:: WHAT YOU WILL DO ::
Return exactly those lines of the material below that fall between the line holding "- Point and" and the line holding "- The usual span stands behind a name", inclusive.

:: RECORDED DATA ::
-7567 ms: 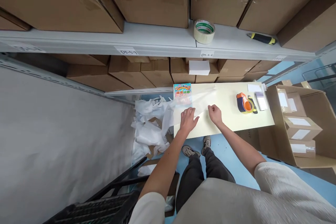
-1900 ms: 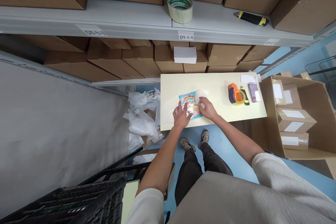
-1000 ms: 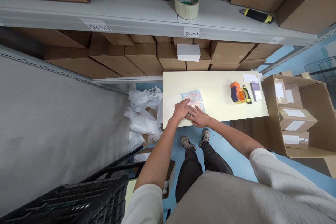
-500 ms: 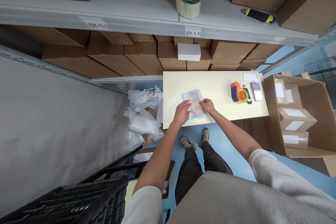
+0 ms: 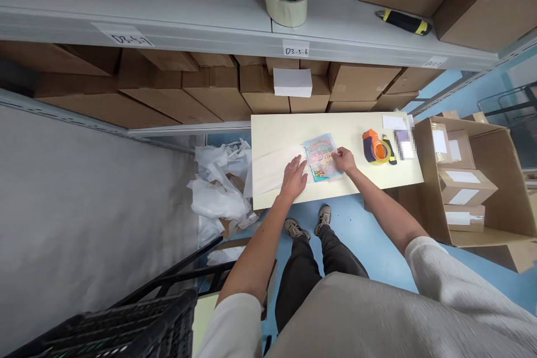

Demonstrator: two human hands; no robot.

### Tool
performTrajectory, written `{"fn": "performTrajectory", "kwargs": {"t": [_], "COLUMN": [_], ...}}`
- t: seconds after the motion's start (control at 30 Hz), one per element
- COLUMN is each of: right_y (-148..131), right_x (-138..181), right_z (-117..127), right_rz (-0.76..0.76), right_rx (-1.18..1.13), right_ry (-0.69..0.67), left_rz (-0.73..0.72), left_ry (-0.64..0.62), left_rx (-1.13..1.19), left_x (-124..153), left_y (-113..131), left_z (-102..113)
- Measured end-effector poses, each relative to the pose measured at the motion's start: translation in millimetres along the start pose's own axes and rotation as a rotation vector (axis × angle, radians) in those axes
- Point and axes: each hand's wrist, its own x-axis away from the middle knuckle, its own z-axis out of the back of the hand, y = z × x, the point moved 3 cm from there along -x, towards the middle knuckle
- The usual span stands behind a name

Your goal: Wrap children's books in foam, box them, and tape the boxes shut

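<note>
A flat, colourful printed packet (image 5: pixel 321 148) in pale blue and pink lies on the cream table, seemingly in a clear sleeve. My right hand (image 5: pixel 344 160) pinches its right edge between thumb and fingers. To the left of the packet a thin whitish translucent sheet (image 5: pixel 277 168) is spread out; whether the packet's left edge lies on it or in it I cannot tell. My left hand (image 5: pixel 294 178) rests on the right end of this sheet, fingers stretched and apart, close beside the packet's left edge.
On the table's (image 5: pixel 268 128) right side lie an orange tape dispenser (image 5: pixel 375 146), a yellow-black cutter (image 5: pixel 391 152) and small papers. A large carton (image 5: pixel 432 179) of smaller boxes stands to the right. Crumpled white wrapping (image 5: pixel 222 196) fills the left. A shelf with a tape roll (image 5: pixel 285 3) spans behind.
The packet has shifted right and slightly away with my right hand. My left hand, earlier over the packet's left part, now lies on the whitish sheet. The camera view has turned slightly.
</note>
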Motion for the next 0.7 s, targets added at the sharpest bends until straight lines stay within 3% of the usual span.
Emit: {"fn": "performTrajectory", "kwargs": {"t": [0.17,0.4,0.7], "right_y": [17.3,31.4,28.7], "right_x": [-7.4,-5.6,6.0], "right_z": [25.9,18.6,9.3], "right_rz": [-0.034,-0.023,0.046], "right_rx": [0.058,0.214,0.385], "right_ry": [0.047,0.078,0.123], "left_rz": [0.058,0.364,0.289], "left_ry": [0.028,0.131,0.005], "left_rx": [-0.014,-0.101,-0.124], "left_x": [10.3,28.2,38.0], "left_y": [-2.7,-39.4,-58.1], "left_z": [16.7,59.2,73.1]}}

:: EXERCISE OUTPUT ::
- Point and axes: each hand's wrist, its own x-axis away from the middle knuckle, its own z-axis out of the back of the hand, y = z × x, the point moved 3 cm from there along -x, towards the middle knuckle
- The usual span stands behind a name

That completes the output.